Change Management näher betrachtet

Jedes Unternehmen muss selbst entscheiden, ob und wann es eine Neuorientierung braucht. Es ist die Aufgabe der Manager und ihrer Berater, den richtigen Zeitpunkt zu wählen, am besten kurz bevor die Absatzzahlen sinken und kurz bevor sich erste negative Auswirkungen der altmodischen Methoden oder einer überholten Ausrichtung bemerkbar machen. Aber auch wenn es offensichtlich wird, dass eine Neuerung nötig ist, kann Change Management noch viel Erfolg haben. Wer es dem schwedischen Unternehmen Aerocrine gleichtun will, der sucht nach einer Neuausrichtung, um zukunfts- und konkurrenzfähig zu bleiben. Dabei müssen alle Bereiche des Unternehmens betrachtet werden: das gesamte Geschäftsmodell an sich, die Rollen der verschiedenen Abteilungen und der einzelnen Mitarbeiter, die Marketingstrategie, die Kundenbindungsmaßnahmen, der Kundenservice und natürlich auch die Nutzung neuer Technologien. Für diese Aufgabe des Überdenkens kann Change Management eine große Hilfe sein. Change Management übernimmt die Führung in einem Wandlungsprozess. Es leitet die Chefetage, die einzelnen Abteilungen und die verschiedenen Mitarbeiter darin an, den Wandel zu vollziehen. Die Informationstechnik spielt dabei ebenso eine Rolle wie die Psychologie. 

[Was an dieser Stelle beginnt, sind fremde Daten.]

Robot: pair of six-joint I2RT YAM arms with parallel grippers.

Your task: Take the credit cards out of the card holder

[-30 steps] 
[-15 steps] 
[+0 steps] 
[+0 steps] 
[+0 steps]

Change Management strategisch anleiten

Maier und Olavsrud zitieren den CEO der Firma Anaplan, der behauptet, dass sich jedes Unternehmen früher oder später dem Wandel stellen muss. Frank Calderoni hat bereits verschiedene Firmen als CEO geleitet und weiß daher, wovon er spricht. Er weist darauf hin, dass das Umfeld einer Firma beim Change Management eine wichtige Rolle spielt. Für ihn geht es im Wesentlichen um den Wettbewerb, um Innovation und Geschwindigkeit. Der Wandel darf nicht als eine einmalige Angelegenheit betrachtet werden, sondern sollte als kontinuierliche Herausforderung gesehen werden. Selbstverständlich kennt er auch die Tatsache, dass viele Menschen sich mit jeder Art von Wandel schwertun. Daher entsteht in den meisten Unternehmen zunächst eine Art Widerstand gegen alle Veränderungsprojekte. Neue Technologien, neue Verfahren und neue Prozesse bedeuten eine Umstellung für die Mitarbeiter und das gefällt ihnen zunächst einmal nicht. Frank Calderoni sagt, dass die Chefetage geschlossen hinter dem Wandel stehen muss, damit das Projekt funktioniert. Wer einen Wandel anstoßen will, muss auch die nötigen Befugnisse haben.